▶ **GOAL OF THE EXERCISE**
The number of lines below that contain the word "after" is all that the answer should hold.

Entries taken from a collection:

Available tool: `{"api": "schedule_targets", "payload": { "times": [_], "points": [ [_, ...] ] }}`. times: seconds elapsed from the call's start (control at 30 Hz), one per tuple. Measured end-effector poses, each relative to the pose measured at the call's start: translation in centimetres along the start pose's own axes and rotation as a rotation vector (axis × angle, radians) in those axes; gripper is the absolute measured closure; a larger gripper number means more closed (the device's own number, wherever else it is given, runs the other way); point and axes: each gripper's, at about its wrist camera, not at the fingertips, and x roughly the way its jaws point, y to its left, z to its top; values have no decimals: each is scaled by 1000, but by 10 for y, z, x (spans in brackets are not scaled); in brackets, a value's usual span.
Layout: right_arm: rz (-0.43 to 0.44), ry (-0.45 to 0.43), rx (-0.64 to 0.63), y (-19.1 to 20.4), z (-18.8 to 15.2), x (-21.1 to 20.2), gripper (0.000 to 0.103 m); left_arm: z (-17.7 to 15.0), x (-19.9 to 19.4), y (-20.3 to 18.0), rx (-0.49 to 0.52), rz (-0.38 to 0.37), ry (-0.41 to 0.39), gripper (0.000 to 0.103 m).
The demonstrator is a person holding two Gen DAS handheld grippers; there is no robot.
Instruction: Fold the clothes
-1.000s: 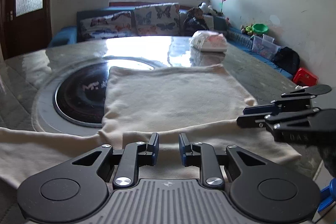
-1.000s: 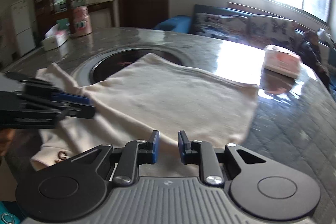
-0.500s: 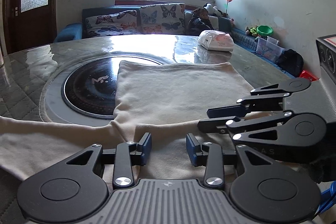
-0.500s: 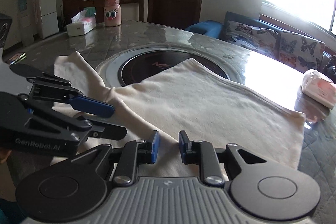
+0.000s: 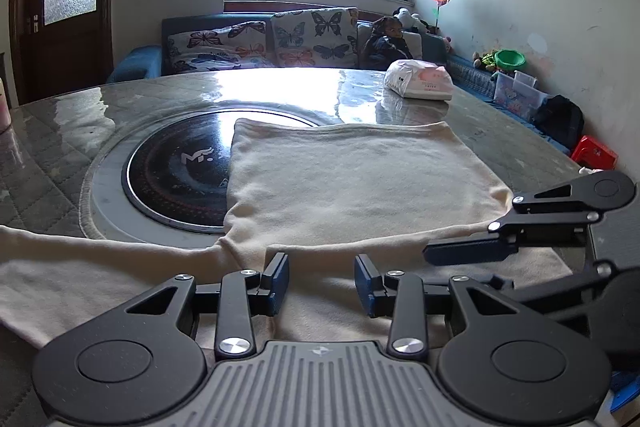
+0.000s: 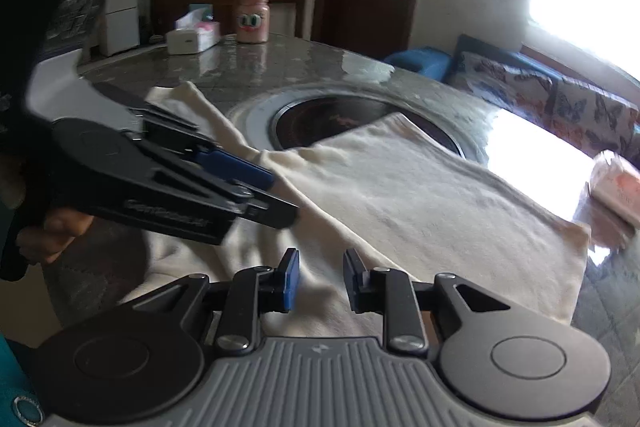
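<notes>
At a round stone table, the cream shirt lies flat with its body partly over the dark cooktop set in the middle, one sleeve trailing off toward my left. Since a second ago my left gripper has spread its jaws over the near edge of the shirt, nothing pinched between them, the cloth lying loose beneath. My right gripper has swung in closer beside the left; its jaws have just been opening a little and stand narrow, also empty. I take this as a release: one fold looks laid and both tools are free to pick the next edge, likely the loose sleeve. The left view alone shows the window, the butterfly-cushion sofa, a white packet at the far rim and my right gripper from the side. The right view, blurred, alone shows my hand on the left gripper, the pink bottle and the tissue box.
</notes>
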Motion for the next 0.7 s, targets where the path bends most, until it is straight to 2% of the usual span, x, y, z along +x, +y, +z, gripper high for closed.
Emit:
{"api": "schedule_targets", "payload": {
  "times": [0.23,0.37,0.53,0.7],
  "points": [
    [-61,-10,117,-30,-1,1,79,1,-5,1,-6,15,-2,64],
    [-56,-16,59,-21,-4,-5,79,4,-9,-8,17,-23,-14,63],
    [13,-6,-27,2,-8,-14,79,6,1,-18,38,-60,-3,63],
    [128,14,-48,19,-13,-26,79,3,11,-13,20,-32,19,63]
  ]
}}
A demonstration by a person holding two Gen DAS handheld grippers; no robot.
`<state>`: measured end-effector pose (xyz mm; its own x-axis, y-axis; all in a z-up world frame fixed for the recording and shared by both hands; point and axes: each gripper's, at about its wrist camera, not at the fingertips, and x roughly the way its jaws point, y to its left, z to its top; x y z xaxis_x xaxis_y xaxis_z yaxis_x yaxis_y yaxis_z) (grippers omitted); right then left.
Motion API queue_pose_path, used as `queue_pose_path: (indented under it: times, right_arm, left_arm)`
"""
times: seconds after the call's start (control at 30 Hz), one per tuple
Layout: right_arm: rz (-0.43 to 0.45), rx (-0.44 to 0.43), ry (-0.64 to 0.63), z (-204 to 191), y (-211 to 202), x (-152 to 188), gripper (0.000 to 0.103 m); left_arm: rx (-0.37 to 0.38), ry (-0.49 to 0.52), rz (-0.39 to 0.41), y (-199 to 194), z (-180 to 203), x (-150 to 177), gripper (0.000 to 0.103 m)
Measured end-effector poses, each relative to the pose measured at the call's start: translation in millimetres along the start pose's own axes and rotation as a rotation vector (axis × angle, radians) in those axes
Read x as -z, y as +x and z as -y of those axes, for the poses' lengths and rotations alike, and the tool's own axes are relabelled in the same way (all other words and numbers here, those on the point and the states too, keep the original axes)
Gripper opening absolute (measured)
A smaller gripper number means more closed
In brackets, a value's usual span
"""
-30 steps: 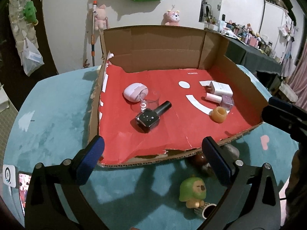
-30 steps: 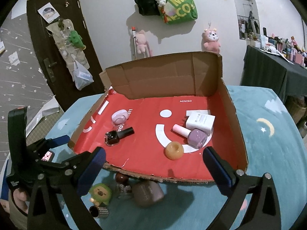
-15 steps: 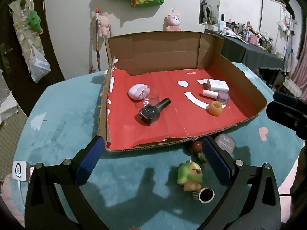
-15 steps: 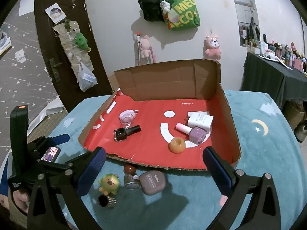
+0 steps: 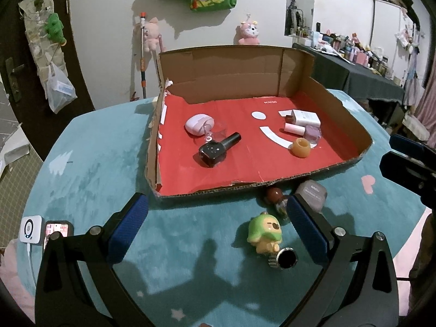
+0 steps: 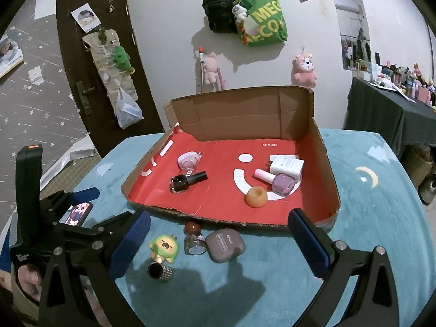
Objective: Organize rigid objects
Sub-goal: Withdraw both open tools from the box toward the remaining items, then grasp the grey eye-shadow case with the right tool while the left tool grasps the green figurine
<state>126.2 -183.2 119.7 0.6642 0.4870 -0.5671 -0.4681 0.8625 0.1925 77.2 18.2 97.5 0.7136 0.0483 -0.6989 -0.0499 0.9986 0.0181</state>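
A shallow cardboard box (image 5: 174,190) (image 6: 331,174) with a red floor stands on the teal table. Inside lie a black nail polish bottle (image 5: 216,150) (image 6: 186,182), a lilac round case (image 5: 197,124) (image 6: 188,160), an orange ring-shaped piece (image 5: 300,147) (image 6: 256,196), a purple polish bottle (image 5: 310,133) (image 6: 280,182) and a white carton (image 5: 305,117) (image 6: 287,166). In front of the box sit a green figurine (image 5: 265,230) (image 6: 163,248), a small brown-capped bottle (image 5: 278,200) (image 6: 193,238), a mauve earbud case (image 5: 310,192) (image 6: 224,245) and a knurled metal cap (image 5: 284,257) (image 6: 160,271). My left gripper (image 5: 216,229) and right gripper (image 6: 219,242) are both open and empty, held back from the box front.
A phone (image 5: 55,231) (image 6: 77,212) and a white charger puck (image 5: 31,230) lie at the table's left near edge. A dark cluttered side table (image 6: 392,109) stands at the right. Plush toys and bags hang on the back wall.
Both grippers have drawn back and up from the box. The loose items in front of the box have come fully into view. Nothing was picked up.
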Motion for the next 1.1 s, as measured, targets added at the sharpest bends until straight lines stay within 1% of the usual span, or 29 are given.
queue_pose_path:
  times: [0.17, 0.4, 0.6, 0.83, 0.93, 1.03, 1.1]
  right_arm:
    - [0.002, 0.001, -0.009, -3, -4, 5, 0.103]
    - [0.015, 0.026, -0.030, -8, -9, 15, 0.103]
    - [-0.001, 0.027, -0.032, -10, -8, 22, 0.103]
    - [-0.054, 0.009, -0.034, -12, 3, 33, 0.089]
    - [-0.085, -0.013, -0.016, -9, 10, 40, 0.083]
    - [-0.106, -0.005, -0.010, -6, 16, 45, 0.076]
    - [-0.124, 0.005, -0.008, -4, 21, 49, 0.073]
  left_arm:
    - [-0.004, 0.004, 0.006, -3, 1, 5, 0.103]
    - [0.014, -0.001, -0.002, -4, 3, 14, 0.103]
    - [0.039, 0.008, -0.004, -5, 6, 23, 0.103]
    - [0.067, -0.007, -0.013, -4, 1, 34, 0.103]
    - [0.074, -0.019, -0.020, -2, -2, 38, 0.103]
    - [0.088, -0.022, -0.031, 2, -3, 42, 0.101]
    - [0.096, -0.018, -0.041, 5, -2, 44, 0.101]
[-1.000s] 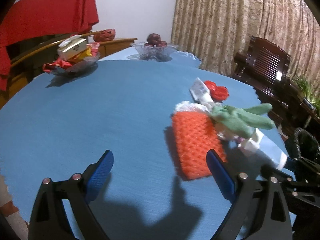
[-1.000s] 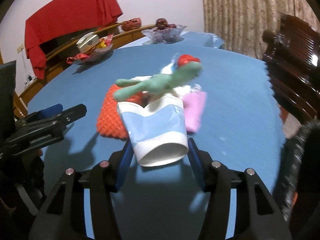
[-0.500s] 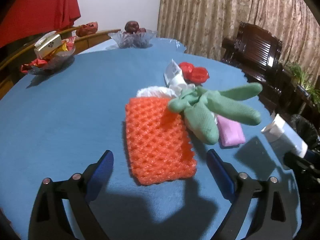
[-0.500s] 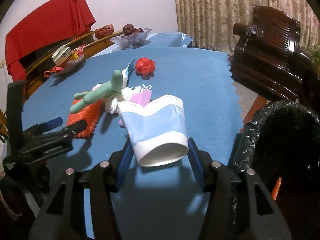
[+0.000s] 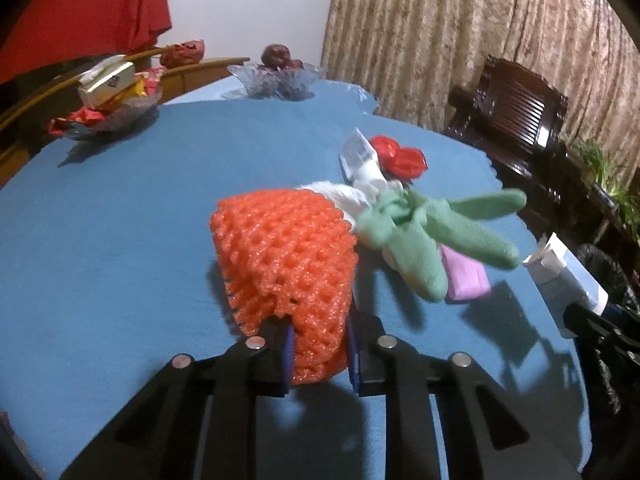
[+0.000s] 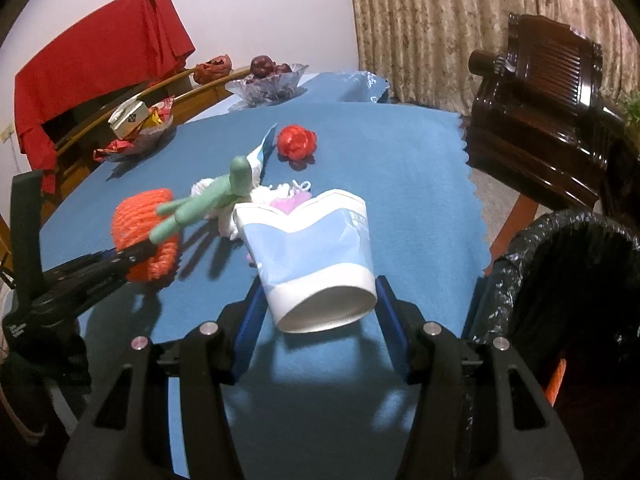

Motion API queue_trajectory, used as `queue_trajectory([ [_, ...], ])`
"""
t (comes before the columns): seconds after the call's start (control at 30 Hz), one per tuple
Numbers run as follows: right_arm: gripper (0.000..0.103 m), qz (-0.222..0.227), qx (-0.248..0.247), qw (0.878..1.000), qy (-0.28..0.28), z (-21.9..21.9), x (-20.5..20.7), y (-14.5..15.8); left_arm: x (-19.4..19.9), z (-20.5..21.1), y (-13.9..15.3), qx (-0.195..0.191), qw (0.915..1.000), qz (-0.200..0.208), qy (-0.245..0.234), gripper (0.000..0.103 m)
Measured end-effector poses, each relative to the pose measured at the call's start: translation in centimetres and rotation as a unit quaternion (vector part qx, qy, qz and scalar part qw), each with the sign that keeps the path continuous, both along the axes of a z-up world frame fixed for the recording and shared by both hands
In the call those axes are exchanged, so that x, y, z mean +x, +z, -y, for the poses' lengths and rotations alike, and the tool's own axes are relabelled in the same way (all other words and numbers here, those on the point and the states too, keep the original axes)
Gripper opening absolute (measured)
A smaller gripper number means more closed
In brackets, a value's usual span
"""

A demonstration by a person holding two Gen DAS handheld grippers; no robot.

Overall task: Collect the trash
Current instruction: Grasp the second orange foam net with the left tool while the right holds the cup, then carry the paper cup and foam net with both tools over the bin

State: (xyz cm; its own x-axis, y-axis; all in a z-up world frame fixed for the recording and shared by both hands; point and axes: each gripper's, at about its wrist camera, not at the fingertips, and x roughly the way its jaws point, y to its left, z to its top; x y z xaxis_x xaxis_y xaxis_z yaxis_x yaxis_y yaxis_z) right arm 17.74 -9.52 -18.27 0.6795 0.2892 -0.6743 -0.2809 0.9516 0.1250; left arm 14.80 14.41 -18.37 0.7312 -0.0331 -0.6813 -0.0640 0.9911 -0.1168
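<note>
My left gripper [image 5: 318,354] is shut on the near end of an orange foam net [image 5: 286,264] lying on the blue table [image 5: 120,232]. Against the net lie a green glove [image 5: 432,232], a pink packet [image 5: 466,280], white tissue [image 5: 340,194], a silver wrapper [image 5: 358,156] and a red wrapper [image 5: 402,158]. My right gripper [image 6: 318,306] is shut on a crushed blue-and-white paper cup [image 6: 316,252], held above the table's near edge. The left gripper also shows in the right wrist view [image 6: 132,258], pinching the net [image 6: 140,236].
A bin lined with a black bag [image 6: 560,280] stands off the table's right edge. Two glass bowls [image 5: 276,78] [image 5: 108,116] with fruit and snacks sit at the far side. A dark wooden chair [image 6: 548,120] stands to the right.
My left gripper moved forward and closed on the orange net's near end. My right gripper, still holding the cup, drew back toward the table's edge near the bin.
</note>
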Motion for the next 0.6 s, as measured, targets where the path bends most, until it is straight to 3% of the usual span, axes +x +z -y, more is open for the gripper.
queue_trajectory([
  [0.3, 0.053, 0.024, 0.013, 1.0, 0.003, 0.0, -0.6, 2.6, -2.5, 0.2, 4.1, 0.013, 0.9994, 0.032, -0.008, 0.02],
  [0.6, 0.052, 0.055, 0.024, 0.998, -0.017, 2.7, -2.6, 5.8, -3.8, 5.3, 7.3, 0.003, 0.996, 0.057, -0.068, 0.02],
])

▶ **OUTPUT OF THE EXERCISE**
2